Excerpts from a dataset
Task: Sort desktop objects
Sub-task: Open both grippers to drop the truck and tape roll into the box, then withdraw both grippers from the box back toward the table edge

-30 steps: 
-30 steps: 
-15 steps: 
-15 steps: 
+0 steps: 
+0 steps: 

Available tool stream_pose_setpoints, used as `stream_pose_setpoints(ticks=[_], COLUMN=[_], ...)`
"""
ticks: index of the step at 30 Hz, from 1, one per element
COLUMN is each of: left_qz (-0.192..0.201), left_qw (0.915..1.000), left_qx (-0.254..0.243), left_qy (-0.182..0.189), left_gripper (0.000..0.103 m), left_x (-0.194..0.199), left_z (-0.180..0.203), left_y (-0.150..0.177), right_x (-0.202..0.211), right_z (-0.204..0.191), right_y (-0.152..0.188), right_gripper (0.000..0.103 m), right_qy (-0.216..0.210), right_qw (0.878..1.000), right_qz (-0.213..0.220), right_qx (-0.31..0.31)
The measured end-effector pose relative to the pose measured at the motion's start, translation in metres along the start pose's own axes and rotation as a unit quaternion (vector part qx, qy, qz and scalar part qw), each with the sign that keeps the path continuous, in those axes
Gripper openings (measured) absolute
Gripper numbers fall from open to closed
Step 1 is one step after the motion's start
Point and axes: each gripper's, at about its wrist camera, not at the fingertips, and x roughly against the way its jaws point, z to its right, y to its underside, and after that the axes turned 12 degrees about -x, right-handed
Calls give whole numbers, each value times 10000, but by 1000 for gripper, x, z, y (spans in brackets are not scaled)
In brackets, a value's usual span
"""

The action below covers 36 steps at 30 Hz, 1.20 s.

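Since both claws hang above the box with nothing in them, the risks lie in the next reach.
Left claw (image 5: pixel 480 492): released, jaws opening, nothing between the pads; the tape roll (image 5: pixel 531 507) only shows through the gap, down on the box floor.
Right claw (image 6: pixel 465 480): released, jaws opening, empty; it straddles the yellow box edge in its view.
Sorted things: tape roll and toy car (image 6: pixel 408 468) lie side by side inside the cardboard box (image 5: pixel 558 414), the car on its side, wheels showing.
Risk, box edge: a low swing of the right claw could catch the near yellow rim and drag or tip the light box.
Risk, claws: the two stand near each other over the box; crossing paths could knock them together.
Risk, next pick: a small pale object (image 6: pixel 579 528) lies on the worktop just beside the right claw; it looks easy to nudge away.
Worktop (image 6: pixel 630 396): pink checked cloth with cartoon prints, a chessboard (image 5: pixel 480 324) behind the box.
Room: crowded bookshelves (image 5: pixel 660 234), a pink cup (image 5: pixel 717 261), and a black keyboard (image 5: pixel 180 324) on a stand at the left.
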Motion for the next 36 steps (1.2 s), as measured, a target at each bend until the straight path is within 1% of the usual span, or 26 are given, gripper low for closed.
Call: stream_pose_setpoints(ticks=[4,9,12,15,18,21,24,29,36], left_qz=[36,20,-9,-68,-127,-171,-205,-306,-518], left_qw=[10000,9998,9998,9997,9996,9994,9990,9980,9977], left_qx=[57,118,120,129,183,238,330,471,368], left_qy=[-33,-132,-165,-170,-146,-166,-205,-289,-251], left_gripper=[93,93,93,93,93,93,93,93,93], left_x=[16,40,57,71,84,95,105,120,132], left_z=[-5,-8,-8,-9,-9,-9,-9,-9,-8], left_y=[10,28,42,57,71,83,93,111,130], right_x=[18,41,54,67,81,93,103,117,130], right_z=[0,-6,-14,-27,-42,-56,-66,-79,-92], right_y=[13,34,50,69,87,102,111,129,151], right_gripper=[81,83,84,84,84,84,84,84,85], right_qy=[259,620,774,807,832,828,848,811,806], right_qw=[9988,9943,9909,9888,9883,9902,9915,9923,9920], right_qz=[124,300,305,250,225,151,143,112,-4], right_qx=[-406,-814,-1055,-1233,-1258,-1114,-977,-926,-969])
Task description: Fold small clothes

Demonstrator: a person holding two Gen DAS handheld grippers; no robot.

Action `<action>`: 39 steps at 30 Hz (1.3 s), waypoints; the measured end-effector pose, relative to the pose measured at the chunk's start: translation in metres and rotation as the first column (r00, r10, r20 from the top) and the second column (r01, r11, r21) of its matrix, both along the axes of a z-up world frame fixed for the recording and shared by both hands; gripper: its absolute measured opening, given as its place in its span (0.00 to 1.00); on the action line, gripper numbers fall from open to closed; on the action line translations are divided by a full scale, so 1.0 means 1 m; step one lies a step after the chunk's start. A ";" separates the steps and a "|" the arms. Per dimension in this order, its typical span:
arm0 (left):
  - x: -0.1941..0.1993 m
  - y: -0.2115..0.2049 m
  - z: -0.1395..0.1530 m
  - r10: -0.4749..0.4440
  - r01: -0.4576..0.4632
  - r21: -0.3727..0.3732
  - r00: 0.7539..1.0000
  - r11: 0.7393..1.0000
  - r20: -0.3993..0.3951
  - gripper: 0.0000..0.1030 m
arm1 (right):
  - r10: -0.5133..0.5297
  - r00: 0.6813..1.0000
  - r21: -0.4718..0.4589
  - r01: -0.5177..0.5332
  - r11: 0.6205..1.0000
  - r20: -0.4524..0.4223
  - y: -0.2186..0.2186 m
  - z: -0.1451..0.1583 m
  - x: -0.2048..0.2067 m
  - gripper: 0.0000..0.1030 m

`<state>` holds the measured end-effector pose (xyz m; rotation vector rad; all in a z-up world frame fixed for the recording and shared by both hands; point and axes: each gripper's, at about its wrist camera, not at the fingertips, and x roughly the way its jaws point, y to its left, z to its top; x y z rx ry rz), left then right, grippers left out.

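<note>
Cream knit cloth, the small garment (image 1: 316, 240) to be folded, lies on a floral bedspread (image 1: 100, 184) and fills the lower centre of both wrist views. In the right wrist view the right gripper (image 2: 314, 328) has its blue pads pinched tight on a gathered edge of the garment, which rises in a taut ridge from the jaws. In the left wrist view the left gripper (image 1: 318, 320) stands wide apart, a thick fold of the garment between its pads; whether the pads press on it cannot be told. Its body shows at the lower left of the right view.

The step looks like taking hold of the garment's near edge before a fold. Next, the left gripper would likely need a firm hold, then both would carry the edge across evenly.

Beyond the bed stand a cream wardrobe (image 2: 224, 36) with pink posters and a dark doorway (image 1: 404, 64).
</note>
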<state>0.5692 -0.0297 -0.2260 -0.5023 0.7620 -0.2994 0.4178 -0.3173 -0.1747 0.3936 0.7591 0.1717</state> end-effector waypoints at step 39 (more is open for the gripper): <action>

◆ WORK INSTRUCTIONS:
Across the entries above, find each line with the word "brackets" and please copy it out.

◆ SOLUTION TO THE PROBLEM:
Calls give whole numbers, each value times 10000, but by 1000 for gripper, x, z, y (spans in brackets are not scaled)
In brackets, a value's usual span

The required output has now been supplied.